## INSTRUCTIONS FOR THE TASK:
The listing needs restating word for word.

## INFORMATION SUPPLIED:
┌──

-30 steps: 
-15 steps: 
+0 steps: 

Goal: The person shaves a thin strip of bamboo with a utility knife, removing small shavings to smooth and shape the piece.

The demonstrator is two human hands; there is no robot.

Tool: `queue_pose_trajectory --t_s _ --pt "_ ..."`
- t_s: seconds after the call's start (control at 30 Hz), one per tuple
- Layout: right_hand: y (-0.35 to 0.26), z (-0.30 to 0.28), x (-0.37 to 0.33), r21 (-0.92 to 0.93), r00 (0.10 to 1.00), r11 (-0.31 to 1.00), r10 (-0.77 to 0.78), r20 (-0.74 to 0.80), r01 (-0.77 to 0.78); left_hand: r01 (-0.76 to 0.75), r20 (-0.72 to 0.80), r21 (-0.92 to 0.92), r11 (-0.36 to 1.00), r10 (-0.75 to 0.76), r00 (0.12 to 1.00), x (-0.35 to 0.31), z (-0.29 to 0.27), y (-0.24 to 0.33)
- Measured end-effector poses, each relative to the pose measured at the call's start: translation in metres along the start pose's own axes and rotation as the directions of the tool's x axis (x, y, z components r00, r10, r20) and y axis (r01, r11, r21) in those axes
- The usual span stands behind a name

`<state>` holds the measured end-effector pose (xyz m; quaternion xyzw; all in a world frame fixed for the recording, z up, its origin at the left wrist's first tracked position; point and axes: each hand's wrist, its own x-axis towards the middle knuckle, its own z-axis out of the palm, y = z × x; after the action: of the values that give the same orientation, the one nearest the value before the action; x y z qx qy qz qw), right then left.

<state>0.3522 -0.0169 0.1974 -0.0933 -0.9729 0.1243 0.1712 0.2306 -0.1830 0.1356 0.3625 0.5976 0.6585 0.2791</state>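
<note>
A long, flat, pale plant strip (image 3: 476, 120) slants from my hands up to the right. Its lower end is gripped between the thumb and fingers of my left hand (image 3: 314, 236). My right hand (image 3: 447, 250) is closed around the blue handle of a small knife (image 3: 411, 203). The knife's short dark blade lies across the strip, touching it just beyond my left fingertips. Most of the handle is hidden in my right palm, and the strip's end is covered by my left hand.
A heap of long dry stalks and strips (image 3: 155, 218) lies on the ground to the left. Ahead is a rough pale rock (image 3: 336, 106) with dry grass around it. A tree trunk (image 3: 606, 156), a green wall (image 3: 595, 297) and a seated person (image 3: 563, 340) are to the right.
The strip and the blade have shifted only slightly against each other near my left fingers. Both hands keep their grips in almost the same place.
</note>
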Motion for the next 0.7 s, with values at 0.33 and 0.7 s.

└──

## SOLUTION BELOW:
-30 steps: 
-15 steps: 
+0 steps: 

Goal: The person shaves a thin strip of bamboo with a utility knife, removing small shavings to smooth and shape the piece.

The demonstrator is two human hands; there is no robot.

Tool: `queue_pose_trajectory --t_s _ --pt "_ ..."`
- t_s: seconds after the call's start (control at 30 Hz), one per tuple
- Layout: right_hand: y (-0.35 to 0.26), z (-0.30 to 0.28), x (-0.37 to 0.33), r21 (-0.92 to 0.93), r00 (0.10 to 1.00), r11 (-0.31 to 1.00), r10 (-0.77 to 0.78), r20 (-0.74 to 0.80), r01 (-0.77 to 0.78); left_hand: r01 (-0.76 to 0.75), r20 (-0.72 to 0.80), r21 (-0.92 to 0.92), r11 (-0.36 to 1.00), r10 (-0.75 to 0.76), r00 (0.12 to 1.00), x (-0.35 to 0.31), z (-0.29 to 0.27), y (-0.24 to 0.33)
- Measured end-effector poses, each relative to the pose measured at the call's start: translation in metres along the start pose's own axes and rotation as the directions of the tool's x axis (x, y, z components r00, r10, r20) and y axis (r01, r11, r21) in those axes
- The usual span stands behind a name

`<state>` holds the measured end-effector pose (xyz m; quaternion xyzw; all in a world frame fixed for the recording, z up, its origin at the left wrist's first tracked position; point and axes: each hand's wrist, its own x-axis towards the middle knuckle, its own z-axis out of the palm, y = z × x; after the action: of the values that give the same orientation, the one nearest the value before the action; x y z qx qy qz qw), right then left.

<state>0.3522 -0.0169 0.1974 -0.0933 -0.9729 0.1243 0.1712 0.2306 -0.1830 0.1356 0.3625 0.5976 0.6585 0.2791</state>
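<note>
A long, flat, pale plant strip (image 3: 476, 120) slants from my hands up to the right. Its lower end is gripped between the thumb and fingers of my left hand (image 3: 314, 236). My right hand (image 3: 447, 250) is closed around the blue handle of a small knife (image 3: 411, 203). The knife's short dark blade lies across the strip, touching it just beyond my left fingertips. Most of the handle is hidden in my right palm, and the strip's end is covered by my left hand.
A heap of long dry stalks and strips (image 3: 155, 218) lies on the ground to the left. Ahead is a rough pale rock (image 3: 336, 106) with dry grass around it. A tree trunk (image 3: 606, 156), a green wall (image 3: 595, 297) and a seated person (image 3: 563, 340) are to the right.
The strip and the blade have shifted only slightly against each other near my left fingers. Both hands keep their grips in almost the same place.
</note>
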Motion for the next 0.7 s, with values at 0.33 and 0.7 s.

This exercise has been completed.